I'd already decided to do patchwork, but when I found a 12 gore flattened earth map online, I decided to be stupidly bold and make a 3d round earth. Because I have insane!

The following pics are thumbnailed to keep this post shortish and not desperately slow to load. If you're gasping to see them they are all linked to my flickr stream.

SO! Step one, trace the planet.

Using the highly technological method of "Taping stuff to a window". I also used some antique graph paper which my dad pinched from his workplace in about 1984.

Now, break out the felt tips.

This is the pattern making step, really. Colouring in all the earth bits green, the ice bits blue and leaving the water white. It's also when I broke down the coastlines into grid form, I used full squares and half squares for shaping.

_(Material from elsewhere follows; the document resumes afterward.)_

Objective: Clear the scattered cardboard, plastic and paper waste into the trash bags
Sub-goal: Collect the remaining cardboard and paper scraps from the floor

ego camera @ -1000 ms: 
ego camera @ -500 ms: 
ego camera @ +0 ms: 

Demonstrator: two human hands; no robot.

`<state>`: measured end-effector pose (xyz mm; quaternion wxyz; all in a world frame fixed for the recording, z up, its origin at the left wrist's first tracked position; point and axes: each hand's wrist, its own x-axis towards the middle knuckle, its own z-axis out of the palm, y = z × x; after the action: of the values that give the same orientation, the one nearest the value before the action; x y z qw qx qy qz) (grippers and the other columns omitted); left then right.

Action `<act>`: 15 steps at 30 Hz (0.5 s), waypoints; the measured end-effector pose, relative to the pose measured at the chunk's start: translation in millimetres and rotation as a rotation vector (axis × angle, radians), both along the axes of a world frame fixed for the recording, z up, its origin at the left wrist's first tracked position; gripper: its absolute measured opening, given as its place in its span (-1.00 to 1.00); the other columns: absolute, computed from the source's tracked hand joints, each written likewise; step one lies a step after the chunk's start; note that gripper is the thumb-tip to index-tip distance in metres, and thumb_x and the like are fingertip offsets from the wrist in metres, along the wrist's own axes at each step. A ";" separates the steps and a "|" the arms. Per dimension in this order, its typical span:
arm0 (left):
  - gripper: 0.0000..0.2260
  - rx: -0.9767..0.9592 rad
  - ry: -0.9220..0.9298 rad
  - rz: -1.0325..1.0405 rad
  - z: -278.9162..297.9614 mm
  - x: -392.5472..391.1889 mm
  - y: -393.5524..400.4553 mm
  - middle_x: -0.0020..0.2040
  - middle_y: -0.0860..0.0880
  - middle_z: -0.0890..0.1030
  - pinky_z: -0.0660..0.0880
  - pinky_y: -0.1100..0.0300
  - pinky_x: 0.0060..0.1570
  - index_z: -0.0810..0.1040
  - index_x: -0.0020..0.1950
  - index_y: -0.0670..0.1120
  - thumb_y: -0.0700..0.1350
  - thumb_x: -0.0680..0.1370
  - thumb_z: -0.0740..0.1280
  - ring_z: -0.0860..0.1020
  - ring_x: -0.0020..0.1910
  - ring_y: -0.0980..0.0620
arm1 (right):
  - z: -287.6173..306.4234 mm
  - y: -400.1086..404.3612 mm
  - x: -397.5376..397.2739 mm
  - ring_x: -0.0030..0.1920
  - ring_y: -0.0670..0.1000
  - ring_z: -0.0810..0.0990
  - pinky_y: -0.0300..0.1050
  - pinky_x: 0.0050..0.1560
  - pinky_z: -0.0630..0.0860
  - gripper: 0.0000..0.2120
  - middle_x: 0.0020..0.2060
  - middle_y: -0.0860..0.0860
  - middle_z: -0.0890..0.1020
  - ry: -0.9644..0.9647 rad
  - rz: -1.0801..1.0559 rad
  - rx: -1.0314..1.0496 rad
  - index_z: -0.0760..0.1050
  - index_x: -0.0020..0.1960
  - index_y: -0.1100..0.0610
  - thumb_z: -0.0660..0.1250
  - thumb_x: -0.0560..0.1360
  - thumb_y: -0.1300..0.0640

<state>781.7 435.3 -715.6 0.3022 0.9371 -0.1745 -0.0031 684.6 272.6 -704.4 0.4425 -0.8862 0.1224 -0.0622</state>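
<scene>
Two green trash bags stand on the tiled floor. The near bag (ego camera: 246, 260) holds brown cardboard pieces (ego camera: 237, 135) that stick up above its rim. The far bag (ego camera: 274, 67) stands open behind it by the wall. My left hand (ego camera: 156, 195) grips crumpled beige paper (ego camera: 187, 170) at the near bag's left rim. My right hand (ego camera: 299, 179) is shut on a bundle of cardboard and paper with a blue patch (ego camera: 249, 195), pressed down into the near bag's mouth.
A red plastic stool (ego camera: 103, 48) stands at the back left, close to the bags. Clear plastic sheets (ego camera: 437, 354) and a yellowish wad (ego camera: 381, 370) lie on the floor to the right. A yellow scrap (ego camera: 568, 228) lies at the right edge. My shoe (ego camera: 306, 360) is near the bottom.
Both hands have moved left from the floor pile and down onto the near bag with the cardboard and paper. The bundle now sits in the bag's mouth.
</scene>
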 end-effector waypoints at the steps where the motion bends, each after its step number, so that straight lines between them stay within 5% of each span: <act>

Now play with sharp things.

I've gotten along for many years without a rotary cutter, but since this is my first major patchworking thing, I splashed out. Also in shot: Coffee. Requirements...

Now thread your bobbin...

Due to incredible planning, complicated calculations and exact sizing a complete fluke of luck, the gores ended up being marked at exactly 4 squares wide. Awesome! I just numbered them along the top and rolled a dice to see which to do next (the dice was to make it more random if I needed to add more fabric in, so that it wouldn't all pool in one spot on the planet).

Now we hope for the best...

To get the gore pattern for cutting out, I enlarged the original pattern on the photocopier until the grid squares on the paper matched the size of the fabric squares. Then I cut them all out. Yes with my fingers crossed.

Now we built a planet! (Just like Slartibartfast)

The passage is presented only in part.